Exercise details:
From the records below, extract only the lines running from the line with "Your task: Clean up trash" to the line with "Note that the", both lines included, reproducing them exactly.

Stored data:

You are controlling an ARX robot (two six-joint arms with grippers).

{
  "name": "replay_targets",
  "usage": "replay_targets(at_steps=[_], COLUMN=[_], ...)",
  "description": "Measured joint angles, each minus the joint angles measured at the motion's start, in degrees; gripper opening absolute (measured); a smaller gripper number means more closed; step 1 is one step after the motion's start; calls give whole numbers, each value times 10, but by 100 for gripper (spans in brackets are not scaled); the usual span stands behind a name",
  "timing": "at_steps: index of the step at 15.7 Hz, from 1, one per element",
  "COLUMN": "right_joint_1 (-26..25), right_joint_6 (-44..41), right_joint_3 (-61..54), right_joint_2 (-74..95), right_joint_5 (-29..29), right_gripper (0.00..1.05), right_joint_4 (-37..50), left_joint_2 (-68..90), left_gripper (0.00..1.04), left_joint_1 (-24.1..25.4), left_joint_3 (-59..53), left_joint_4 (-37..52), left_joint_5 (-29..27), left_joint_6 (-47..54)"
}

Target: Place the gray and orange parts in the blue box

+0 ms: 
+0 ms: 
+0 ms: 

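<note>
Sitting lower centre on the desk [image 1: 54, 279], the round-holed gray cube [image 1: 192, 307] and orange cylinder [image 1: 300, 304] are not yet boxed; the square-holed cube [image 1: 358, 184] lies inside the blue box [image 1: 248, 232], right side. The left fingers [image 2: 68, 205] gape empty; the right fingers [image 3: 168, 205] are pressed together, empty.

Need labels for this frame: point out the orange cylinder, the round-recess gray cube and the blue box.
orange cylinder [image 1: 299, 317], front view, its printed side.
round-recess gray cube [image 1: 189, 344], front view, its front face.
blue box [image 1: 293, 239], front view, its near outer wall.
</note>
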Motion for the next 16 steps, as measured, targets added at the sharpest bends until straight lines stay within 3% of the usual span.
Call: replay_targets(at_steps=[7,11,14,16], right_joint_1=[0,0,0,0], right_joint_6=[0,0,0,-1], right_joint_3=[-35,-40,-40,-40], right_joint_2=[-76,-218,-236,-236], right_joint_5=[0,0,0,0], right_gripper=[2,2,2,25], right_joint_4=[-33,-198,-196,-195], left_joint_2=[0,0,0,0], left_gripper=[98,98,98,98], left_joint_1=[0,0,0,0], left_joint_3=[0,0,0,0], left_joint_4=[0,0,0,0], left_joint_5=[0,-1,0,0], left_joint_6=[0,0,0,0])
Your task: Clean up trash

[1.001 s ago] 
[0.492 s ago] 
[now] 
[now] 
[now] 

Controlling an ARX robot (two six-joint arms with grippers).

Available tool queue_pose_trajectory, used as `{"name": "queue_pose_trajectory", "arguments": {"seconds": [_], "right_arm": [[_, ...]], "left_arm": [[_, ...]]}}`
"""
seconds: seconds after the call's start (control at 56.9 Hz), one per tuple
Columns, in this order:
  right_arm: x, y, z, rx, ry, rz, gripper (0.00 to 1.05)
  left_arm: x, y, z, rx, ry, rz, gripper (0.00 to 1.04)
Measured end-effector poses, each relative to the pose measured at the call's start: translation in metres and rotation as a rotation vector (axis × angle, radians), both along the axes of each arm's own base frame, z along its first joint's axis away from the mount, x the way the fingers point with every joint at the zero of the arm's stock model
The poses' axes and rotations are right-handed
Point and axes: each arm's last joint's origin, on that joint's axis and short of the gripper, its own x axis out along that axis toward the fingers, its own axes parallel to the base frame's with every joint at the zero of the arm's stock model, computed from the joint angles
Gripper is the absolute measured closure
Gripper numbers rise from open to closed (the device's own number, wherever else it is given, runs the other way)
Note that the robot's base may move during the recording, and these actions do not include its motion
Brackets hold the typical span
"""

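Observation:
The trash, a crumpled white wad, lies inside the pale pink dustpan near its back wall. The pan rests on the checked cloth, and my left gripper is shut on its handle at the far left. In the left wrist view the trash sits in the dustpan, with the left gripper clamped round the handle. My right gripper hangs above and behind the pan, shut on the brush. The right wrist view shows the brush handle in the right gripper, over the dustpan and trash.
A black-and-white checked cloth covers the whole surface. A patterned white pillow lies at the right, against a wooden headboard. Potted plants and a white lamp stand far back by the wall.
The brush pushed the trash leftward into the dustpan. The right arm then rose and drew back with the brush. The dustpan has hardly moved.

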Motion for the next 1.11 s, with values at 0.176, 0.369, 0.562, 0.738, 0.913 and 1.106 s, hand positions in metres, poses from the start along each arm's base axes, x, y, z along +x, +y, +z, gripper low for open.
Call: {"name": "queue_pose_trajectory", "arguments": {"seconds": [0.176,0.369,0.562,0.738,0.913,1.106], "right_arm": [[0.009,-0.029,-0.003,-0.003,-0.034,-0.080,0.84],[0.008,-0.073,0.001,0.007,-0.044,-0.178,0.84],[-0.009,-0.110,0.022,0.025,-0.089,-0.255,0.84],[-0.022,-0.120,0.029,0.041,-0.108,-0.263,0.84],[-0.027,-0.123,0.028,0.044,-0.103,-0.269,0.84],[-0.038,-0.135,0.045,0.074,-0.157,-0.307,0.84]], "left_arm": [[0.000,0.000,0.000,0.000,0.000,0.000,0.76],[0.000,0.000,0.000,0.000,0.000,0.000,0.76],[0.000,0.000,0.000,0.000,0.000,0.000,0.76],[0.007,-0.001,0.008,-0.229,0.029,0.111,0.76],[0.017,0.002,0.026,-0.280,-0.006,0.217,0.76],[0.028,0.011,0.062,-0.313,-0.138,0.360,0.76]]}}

Task output:
Your task: Clean up trash

[1.001 s ago] 
[0.492 s ago] 
[now] 
[now] 
[now] 

Controlling an ARX robot (two six-joint arms with grippers).

Available tool queue_pose_trajectory, used as `{"name": "queue_pose_trajectory", "arguments": {"seconds": [_], "right_arm": [[_, ...]], "left_arm": [[_, ...]]}}`
"""
seconds: seconds after the call's start (control at 56.9 Hz), one per tuple
Columns, in this order:
  right_arm: x, y, z, rx, ry, rz, gripper (0.00 to 1.05)
  left_arm: x, y, z, rx, ry, rz, gripper (0.00 to 1.04)
Measured end-effector poses, each relative to the pose measured at the call's start: translation in metres and rotation as a rotation vector (axis × angle, radians), both along the axes of each arm's own base frame, z along its first joint's axis away from the mount, x the way the fingers point with every joint at the zero of the arm's stock model
The poses' axes and rotations are right-handed
Point and axes: each arm's last joint's origin, on that joint's axis and short of the gripper, its own x axis out along that axis toward the fingers, its own axes parallel to the base frame's with every joint at the zero of the arm's stock model, computed from the joint angles
Gripper is the absolute measured closure
Gripper numbers rise from open to closed (the device's own number, wherever else it is given, runs the other way)
Note that the robot's base may move during the recording, and these actions do not include its motion

Exercise complete, with nothing further to add.